====== Supplied data

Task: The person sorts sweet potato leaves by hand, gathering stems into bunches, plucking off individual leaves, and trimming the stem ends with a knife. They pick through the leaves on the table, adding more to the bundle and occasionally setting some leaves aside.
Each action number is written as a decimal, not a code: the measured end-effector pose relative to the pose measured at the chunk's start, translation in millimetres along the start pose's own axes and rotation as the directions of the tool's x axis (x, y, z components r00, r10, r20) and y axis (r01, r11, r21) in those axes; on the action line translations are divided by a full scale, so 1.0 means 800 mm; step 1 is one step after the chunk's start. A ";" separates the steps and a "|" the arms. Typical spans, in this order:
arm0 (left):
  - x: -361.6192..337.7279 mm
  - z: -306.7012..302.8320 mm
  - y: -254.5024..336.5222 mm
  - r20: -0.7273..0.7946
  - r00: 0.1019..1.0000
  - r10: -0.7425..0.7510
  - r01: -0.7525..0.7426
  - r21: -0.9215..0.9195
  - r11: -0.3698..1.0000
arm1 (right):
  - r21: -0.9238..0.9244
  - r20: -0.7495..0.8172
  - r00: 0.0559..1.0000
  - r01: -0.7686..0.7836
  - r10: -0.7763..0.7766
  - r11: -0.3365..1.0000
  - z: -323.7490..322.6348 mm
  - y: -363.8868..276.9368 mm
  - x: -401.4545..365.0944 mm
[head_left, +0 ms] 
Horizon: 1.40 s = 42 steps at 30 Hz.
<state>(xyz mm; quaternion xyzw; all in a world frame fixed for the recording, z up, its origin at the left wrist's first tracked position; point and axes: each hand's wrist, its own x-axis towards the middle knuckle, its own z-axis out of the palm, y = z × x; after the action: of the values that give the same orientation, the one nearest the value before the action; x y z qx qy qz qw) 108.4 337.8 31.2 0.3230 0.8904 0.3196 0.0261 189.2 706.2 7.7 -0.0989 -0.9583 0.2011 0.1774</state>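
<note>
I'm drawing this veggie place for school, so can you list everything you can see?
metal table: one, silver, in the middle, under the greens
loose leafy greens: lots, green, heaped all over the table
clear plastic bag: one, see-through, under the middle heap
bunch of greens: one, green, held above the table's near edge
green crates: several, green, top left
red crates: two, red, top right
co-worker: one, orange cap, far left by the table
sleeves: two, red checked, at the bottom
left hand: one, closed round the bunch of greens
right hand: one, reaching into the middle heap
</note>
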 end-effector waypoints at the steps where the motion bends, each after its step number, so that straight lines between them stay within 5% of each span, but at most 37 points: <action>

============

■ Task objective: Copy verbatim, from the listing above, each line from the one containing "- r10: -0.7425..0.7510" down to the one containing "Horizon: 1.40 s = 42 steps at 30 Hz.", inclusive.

■ Answer section:
  - r10: -0.7425..0.7510
  - r01: -0.7525..0.7426
  - r21: -0.9215..0.9195
  - r11: -0.3698..1.0000
arm1 (right):
  - r21: -0.9238..0.9244
  - r20: -0.7495..0.8172
  - r00: 0.0559..1.0000
  - r01: -0.7686..0.7836
  - r10: -0.7763..0.7766
  - r11: -0.3365..1.0000
  - z: -323.7490..322.6348 mm
  - y: -363.8868..276.9368 mm
  - x: -401.4545..365.0944 mm
[head_left, +0 ms] 
Horizon: 1.40 s = 42 steps at 30 Hz.

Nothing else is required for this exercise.